## [Exercise]
Repeat exactly, and only, the lines below starting at the line that contains "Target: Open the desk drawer" and ending at the line that contains "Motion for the", inclusive of both.

## [Available data]
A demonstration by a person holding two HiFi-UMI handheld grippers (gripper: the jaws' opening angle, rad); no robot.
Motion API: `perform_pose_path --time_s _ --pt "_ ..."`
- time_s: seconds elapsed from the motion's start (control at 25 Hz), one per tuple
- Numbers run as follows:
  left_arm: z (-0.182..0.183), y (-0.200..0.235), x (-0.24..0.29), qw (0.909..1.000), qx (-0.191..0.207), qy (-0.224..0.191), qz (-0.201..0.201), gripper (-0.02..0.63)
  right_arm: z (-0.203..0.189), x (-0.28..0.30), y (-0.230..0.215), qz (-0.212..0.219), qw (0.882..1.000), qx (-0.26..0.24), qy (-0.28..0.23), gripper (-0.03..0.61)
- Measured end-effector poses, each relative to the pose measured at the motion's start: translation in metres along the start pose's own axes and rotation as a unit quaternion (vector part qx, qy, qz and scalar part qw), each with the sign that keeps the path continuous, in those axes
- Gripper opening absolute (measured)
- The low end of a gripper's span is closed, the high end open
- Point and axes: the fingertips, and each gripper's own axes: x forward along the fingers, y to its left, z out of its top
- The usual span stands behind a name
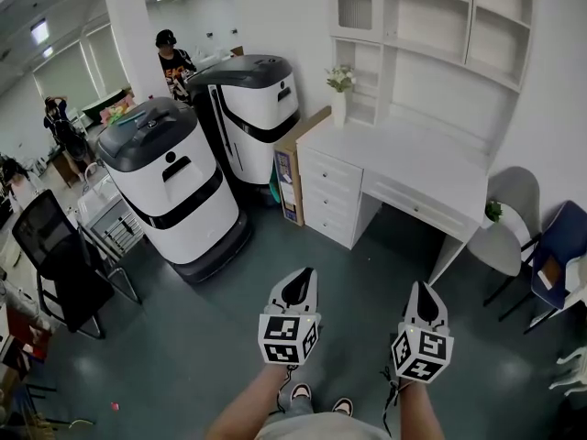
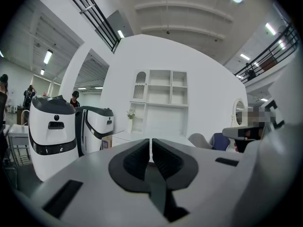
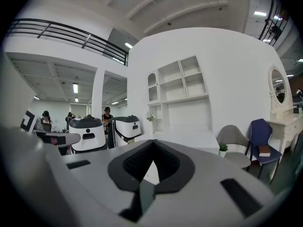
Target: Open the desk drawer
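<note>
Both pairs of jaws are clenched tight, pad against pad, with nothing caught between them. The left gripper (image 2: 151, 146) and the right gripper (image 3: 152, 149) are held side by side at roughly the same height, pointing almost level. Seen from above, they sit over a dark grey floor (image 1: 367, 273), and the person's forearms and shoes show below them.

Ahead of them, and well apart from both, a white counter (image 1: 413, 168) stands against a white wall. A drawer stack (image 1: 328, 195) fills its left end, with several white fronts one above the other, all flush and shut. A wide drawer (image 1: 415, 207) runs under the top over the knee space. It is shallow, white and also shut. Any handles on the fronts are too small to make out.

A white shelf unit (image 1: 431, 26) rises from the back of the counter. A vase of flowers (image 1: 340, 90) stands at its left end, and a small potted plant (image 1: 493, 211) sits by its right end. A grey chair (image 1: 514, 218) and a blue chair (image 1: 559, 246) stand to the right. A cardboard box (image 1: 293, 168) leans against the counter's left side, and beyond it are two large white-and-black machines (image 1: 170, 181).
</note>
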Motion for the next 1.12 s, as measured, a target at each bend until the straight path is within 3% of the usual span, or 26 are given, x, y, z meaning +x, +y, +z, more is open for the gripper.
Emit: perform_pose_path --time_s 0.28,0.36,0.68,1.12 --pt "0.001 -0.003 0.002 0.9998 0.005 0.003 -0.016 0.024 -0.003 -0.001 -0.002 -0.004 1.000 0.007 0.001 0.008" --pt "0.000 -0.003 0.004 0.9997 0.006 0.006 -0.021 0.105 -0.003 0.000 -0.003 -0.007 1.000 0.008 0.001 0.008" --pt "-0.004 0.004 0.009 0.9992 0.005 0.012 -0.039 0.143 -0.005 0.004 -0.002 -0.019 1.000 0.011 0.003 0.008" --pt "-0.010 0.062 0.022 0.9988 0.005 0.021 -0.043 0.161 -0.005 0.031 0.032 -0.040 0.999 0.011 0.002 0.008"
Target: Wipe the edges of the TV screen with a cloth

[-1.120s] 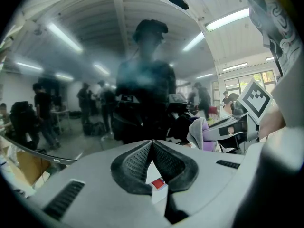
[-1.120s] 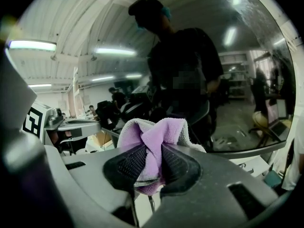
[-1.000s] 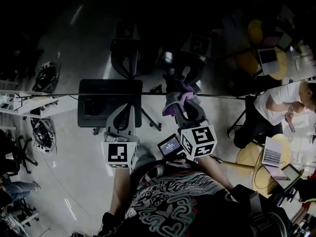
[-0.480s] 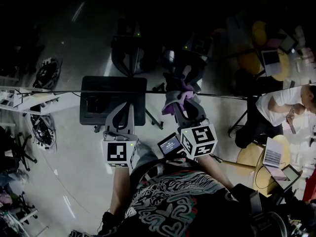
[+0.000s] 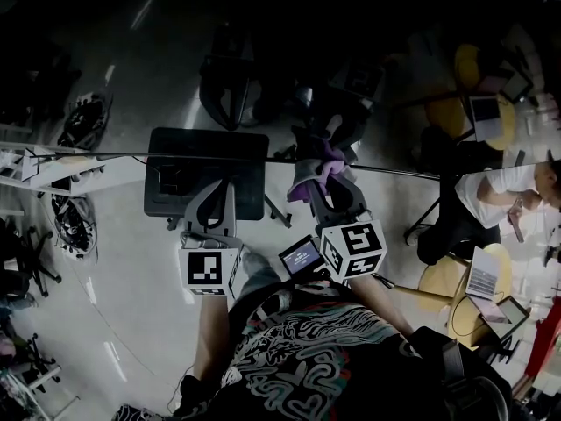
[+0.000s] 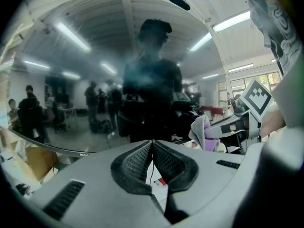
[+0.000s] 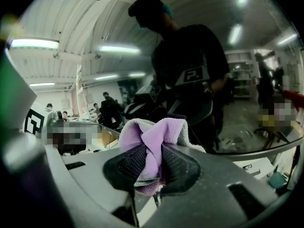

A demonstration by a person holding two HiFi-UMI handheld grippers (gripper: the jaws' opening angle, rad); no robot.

## [Response for this exercise]
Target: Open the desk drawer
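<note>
Both pairs of jaws are clenched tight, pad against pad, with nothing caught between them. The left gripper (image 2: 151, 146) and the right gripper (image 3: 152, 149) are held side by side at roughly the same height, pointing almost level. Seen from above, they sit over a dark grey floor (image 1: 367, 273), and the person's forearms and shoes show below them.

Ahead of them, and well apart from both, a white counter (image 1: 413, 168) stands against a white wall. A drawer stack (image 1: 328, 195) fills its left end, with several white fronts one above the other, all flush and shut. A wide drawer (image 1: 415, 207) runs under the top over the knee space. It is shallow, white and also shut. Any handles on the fronts are too small to make out.

A white shelf unit (image 1: 431, 26) rises from the back of the counter. A vase of flowers (image 1: 340, 90) stands at its left end, and a small potted plant (image 1: 493, 211) sits by its right end. A grey chair (image 1: 514, 218) and a blue chair (image 1: 559, 246) stand to the right. A cardboard box (image 1: 293, 168) leans against the counter's left side, and beyond it are two large white-and-black machines (image 1: 170, 181).
</note>
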Motion for the next 1.12 s, as measured, a target at each bend until the straight path is within 3% of the usual span, or 26 are given, x, y, z meaning +x, +y, +z, more is open for the gripper.

No further answer is needed.